3. Escape from X-Inactivation
Approximately 15% of genes of the inactivated X chromosome escape inactivation and are still expressed. These genes contribute to normal development and cellular function.
Turner Syndrom (XO)
occur in femles who have only 1 X chromosome isntead of 2.
- No X chromosome undergoes inactivation. The single X chromosome must compensate the absence of the second X. Leading to a shortage of X-linked gene products compared to normal XX females.
- The absence of the second X means these genes are only present in a single copy, leading to insufficient expression and contributing to the phenotypic abnormalities.
Difference:
1. Normal females benefit from the expression of certain genes from both X chromosomes, especially those that escape inactivation.Turner females lack this extra gene dosage, resulting in insufficient expression of these critical genes.
2. The absence of a second X chromosome means no potential for compensatory inactivation, leaving only one source for all X-linked genes.
This single X chromosome cannot fully compensate for the genetic content typically provided by a second X.

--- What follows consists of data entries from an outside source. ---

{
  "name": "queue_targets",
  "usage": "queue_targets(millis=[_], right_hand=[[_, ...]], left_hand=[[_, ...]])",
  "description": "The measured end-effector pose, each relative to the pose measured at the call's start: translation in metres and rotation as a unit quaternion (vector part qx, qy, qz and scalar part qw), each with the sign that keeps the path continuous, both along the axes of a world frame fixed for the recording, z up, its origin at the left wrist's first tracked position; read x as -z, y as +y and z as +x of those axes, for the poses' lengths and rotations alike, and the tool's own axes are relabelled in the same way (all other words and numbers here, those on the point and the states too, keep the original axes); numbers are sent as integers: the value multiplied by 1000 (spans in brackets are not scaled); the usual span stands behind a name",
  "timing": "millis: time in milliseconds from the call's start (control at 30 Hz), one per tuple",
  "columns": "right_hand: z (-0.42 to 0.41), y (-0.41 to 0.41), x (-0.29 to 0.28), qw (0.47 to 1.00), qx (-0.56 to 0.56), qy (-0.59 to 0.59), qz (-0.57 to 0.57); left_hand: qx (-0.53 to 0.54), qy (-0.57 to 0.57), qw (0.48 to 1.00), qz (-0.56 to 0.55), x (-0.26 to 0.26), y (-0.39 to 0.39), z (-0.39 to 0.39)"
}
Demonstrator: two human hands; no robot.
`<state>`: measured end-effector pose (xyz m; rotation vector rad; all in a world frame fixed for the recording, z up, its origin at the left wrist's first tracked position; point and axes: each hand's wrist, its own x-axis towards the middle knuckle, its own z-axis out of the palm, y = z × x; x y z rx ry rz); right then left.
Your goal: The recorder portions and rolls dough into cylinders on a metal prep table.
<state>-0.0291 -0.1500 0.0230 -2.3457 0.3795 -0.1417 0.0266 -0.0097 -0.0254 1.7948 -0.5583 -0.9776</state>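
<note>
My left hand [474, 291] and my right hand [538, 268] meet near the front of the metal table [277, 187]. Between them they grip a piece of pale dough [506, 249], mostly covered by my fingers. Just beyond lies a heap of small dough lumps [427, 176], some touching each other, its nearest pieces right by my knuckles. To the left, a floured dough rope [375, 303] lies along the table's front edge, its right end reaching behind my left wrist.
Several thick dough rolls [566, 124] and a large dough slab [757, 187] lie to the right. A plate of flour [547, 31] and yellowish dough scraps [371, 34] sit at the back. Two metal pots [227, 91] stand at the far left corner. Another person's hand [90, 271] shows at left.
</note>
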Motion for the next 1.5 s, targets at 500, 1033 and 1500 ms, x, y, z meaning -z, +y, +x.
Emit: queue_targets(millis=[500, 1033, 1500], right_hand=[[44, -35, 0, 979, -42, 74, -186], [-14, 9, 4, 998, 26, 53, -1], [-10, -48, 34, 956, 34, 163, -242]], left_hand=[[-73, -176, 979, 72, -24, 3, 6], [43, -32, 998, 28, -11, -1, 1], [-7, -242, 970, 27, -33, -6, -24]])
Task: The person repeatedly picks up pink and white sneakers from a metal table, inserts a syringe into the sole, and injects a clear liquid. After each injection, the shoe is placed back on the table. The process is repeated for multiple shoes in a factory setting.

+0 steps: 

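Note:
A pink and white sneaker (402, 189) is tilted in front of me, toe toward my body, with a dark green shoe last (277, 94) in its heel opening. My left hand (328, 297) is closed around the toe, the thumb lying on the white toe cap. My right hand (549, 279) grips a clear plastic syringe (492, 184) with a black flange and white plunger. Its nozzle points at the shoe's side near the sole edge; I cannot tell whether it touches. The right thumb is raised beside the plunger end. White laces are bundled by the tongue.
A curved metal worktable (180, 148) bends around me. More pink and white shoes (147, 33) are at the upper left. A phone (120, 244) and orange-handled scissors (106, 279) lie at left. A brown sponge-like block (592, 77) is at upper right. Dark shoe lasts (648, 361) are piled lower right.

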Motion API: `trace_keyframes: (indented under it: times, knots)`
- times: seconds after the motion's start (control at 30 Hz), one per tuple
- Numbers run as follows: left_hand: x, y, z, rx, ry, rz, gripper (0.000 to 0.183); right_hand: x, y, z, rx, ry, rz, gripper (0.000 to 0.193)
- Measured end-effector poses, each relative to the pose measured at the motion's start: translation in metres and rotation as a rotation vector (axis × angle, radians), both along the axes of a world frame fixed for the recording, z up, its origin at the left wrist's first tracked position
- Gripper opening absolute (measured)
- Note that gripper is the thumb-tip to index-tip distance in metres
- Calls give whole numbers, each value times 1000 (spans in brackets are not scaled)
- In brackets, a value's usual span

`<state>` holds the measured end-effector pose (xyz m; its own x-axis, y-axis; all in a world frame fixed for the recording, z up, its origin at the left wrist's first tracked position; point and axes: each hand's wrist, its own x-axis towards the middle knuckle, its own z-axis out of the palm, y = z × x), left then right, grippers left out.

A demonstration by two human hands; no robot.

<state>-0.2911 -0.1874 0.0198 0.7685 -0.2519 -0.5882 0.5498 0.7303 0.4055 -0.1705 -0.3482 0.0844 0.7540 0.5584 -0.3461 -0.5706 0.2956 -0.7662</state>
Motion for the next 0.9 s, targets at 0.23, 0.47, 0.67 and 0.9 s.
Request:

3. Some essential genes require dual expression (from both X chromosomes) for normal development and function.
Turner females miss out on this dual expression, leading to developmental and physiological abnormalities.
If XXY male has one X inactivated, why does he have
Klinefelter syndrome?
Klinefelter syndrome (XXY)
1. Incomplete X-Inactivation
Escape Genes: About 15% of genes on the inactivated X chromosome escape inactivation. This leads to overexpression of these genes, contributing to the KS phenotype.
2. Gene dosage effect
Extra Gene Expression: Even though one X chromosome is inactivated, the remaining active genes from the second X chromosome (including those that escape inactivation) result in a higher dosage of certain gene products compared to a typical XY male.
Impact on Development: This dosage imbalance can affect various physiological processes, leading to the characteristic features of KS.
General Effects of Extra Chromosome: The presence of an extra X chromosome (or any additional chromosome) can affect cell division, gene expression, and overall cellular function.
Interference with Normal Functions: The extra X chromosome can interfere with the normal regulation of gene expression, potentially leading to dysregulation of critical pathways.
Escape from X-inactivation
Carrel et al (2005) showed that ~15% of the genes on the inactive-X escaped from inactivation, complicating the story even further.